Work instruction: Reproduce every line of the listing exactly.

_ _ _ _

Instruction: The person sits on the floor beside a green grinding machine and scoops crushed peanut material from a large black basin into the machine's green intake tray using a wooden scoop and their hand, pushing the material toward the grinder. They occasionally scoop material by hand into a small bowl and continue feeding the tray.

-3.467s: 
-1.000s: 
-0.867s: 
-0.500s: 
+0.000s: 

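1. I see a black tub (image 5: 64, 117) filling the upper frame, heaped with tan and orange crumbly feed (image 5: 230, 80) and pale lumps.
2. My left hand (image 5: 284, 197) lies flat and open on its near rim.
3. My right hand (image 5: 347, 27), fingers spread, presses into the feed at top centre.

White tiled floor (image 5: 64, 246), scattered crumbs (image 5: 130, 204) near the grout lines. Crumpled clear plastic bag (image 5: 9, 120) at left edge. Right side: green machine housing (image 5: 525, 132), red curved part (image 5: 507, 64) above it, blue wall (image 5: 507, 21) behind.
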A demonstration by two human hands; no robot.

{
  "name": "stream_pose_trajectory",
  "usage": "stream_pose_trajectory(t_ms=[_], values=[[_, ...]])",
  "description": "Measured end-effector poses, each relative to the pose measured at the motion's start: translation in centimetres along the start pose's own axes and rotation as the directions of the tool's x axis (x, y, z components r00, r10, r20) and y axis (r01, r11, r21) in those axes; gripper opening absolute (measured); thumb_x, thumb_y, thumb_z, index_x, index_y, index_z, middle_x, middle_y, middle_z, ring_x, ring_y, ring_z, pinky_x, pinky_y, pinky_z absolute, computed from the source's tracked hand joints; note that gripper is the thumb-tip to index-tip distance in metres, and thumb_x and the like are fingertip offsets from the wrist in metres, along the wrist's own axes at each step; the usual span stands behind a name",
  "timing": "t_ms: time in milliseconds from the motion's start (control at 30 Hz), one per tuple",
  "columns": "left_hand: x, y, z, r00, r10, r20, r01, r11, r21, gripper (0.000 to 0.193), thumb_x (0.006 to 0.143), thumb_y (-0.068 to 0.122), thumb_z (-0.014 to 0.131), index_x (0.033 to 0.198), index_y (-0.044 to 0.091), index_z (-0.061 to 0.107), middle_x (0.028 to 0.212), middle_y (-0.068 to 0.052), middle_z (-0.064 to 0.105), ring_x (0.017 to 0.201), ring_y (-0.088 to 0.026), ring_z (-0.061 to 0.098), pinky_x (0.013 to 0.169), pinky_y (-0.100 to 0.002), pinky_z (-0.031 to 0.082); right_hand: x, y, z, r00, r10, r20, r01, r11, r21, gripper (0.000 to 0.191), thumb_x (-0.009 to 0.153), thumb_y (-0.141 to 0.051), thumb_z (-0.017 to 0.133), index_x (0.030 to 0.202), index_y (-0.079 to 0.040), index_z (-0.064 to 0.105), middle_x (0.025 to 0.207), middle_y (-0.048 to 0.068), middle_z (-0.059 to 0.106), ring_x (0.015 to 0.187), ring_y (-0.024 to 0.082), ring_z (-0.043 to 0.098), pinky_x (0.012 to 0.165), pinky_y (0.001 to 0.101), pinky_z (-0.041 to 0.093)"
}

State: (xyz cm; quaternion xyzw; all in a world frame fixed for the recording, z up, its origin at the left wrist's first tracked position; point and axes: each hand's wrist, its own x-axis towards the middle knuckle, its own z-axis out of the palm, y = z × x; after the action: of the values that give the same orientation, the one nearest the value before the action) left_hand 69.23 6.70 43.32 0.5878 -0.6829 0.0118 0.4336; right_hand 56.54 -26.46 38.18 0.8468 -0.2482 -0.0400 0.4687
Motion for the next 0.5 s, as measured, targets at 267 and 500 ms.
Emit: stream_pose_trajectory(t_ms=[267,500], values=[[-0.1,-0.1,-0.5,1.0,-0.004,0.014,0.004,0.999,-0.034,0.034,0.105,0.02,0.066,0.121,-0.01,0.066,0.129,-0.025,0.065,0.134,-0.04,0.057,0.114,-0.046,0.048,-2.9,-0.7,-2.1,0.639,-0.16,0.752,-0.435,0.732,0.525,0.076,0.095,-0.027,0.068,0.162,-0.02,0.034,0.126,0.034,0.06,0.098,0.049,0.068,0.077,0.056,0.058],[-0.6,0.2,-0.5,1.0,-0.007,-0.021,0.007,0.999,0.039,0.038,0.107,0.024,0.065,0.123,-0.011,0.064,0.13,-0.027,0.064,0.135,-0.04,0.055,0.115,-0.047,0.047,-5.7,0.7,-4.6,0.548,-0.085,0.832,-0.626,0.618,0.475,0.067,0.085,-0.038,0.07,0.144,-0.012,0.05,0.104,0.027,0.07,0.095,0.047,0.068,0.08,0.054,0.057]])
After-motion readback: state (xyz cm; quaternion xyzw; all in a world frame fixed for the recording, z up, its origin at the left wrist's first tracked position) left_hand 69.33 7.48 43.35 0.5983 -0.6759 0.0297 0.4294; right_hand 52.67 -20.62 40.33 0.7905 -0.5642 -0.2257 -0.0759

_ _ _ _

Response:
Instruction: The person sits on the floor beside a green grinding machine and scoops crushed peanut material from a large black basin into the machine's green intake tray using a wooden scoop and their hand, pushing the material toward the grinder. They occasionally scoop material by hand into a small bowl and continue feeding the tray.

-3.467s: 
-1.000s: 
-0.867s: 
-0.500s: 
+0.000s: 

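1. I see a black tub (image 5: 64, 117) filling the upper frame, heaped with tan and orange crumbly feed (image 5: 230, 80) and pale lumps.
2. My left hand (image 5: 284, 197) lies flat and open on its near rim.
3. My right hand (image 5: 347, 27), fingers spread, presses into the feed at top centre.

White tiled floor (image 5: 64, 246), scattered crumbs (image 5: 130, 204) near the grout lines. Crumpled clear plastic bag (image 5: 9, 120) at left edge. Right side: green machine housing (image 5: 525, 132), red curved part (image 5: 507, 64) above it, blue wall (image 5: 507, 21) behind.
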A demonstration by two human hands; no robot.

{
  "name": "stream_pose_trajectory",
  "usage": "stream_pose_trajectory(t_ms=[_], values=[[_, ...]])",
  "description": "Measured end-effector poses, each relative to the pose measured at the motion's start: translation in centimetres along the start pose's own axes and rotation as the directions of the tool's x axis (x, y, z components r00, r10, r20) and y axis (r01, r11, r21) in those axes; gripper opening absolute (measured); thumb_x, thumb_y, thumb_z, index_x, index_y, index_z, middle_x, middle_y, middle_z, ring_x, ring_y, ring_z, pinky_x, pinky_y, pinky_z absolute, computed from the source's tracked hand joints; note that gripper is the thumb-tip to index-tip distance in metres, and thumb_x and the like are fingertip offsets from the wrist in metres, along the wrist's own axes at each step; the usual span stands behind a name",
  "timing": "t_ms: time in milliseconds from the motion's start (control at 30 Hz), one per tuple",
  "columns": "left_hand: x, y, z, r00, r10, r20, r01, r11, r21, gripper (0.000 to 0.193), thumb_x (0.006 to 0.143), thumb_y (-0.068 to 0.122), thumb_z (-0.014 to 0.131), index_x (0.033 to 0.198), index_y (-0.044 to 0.091), index_z (-0.061 to 0.107), middle_x (0.028 to 0.212), middle_y (-0.068 to 0.052), middle_z (-0.064 to 0.105), ring_x (0.017 to 0.201), ring_y (-0.088 to 0.026), ring_z (-0.061 to 0.098), pinky_x (0.013 to 0.169), pinky_y (-0.100 to 0.002), pinky_z (-0.031 to 0.082); right_hand: x, y, z, r00, r10, r20, r01, r11, r21, gripper (0.000 to 0.191), thumb_x (-0.009 to 0.153), thumb_y (-0.141 to 0.051), thumb_z (-0.017 to 0.133), index_x (0.030 to 0.202), index_y (-0.079 to 0.040), index_z (-0.064 to 0.105), middle_x (0.025 to 0.207), middle_y (-0.048 to 0.068), middle_z (-0.059 to 0.106), ring_x (0.015 to 0.187), ring_y (-0.024 to 0.082), ring_z (-0.043 to 0.098), pinky_x (0.012 to 0.165), pinky_y (0.001 to 0.101), pinky_z (-0.041 to 0.093)"
}

State: (xyz cm; quaternion xyzw; all in a world frame fixed for the recording, z up, its origin at the left wrist's first tracked position; point and axes: each hand's wrist, its own x-axis towards the middle knuckle, its own z-axis out of the palm, y = z × x; after the action: of the values that give the same orientation, the one nearest the value before the action) left_hand 69.23 6.70 43.32 0.5878 -0.6829 0.0118 0.4336; right_hand 56.54 -26.46 38.18 0.8468 -0.2482 -0.0400 0.4687
Motion for the next 0.5 s, as measured, targets at 267 and 500 ms.
Emit: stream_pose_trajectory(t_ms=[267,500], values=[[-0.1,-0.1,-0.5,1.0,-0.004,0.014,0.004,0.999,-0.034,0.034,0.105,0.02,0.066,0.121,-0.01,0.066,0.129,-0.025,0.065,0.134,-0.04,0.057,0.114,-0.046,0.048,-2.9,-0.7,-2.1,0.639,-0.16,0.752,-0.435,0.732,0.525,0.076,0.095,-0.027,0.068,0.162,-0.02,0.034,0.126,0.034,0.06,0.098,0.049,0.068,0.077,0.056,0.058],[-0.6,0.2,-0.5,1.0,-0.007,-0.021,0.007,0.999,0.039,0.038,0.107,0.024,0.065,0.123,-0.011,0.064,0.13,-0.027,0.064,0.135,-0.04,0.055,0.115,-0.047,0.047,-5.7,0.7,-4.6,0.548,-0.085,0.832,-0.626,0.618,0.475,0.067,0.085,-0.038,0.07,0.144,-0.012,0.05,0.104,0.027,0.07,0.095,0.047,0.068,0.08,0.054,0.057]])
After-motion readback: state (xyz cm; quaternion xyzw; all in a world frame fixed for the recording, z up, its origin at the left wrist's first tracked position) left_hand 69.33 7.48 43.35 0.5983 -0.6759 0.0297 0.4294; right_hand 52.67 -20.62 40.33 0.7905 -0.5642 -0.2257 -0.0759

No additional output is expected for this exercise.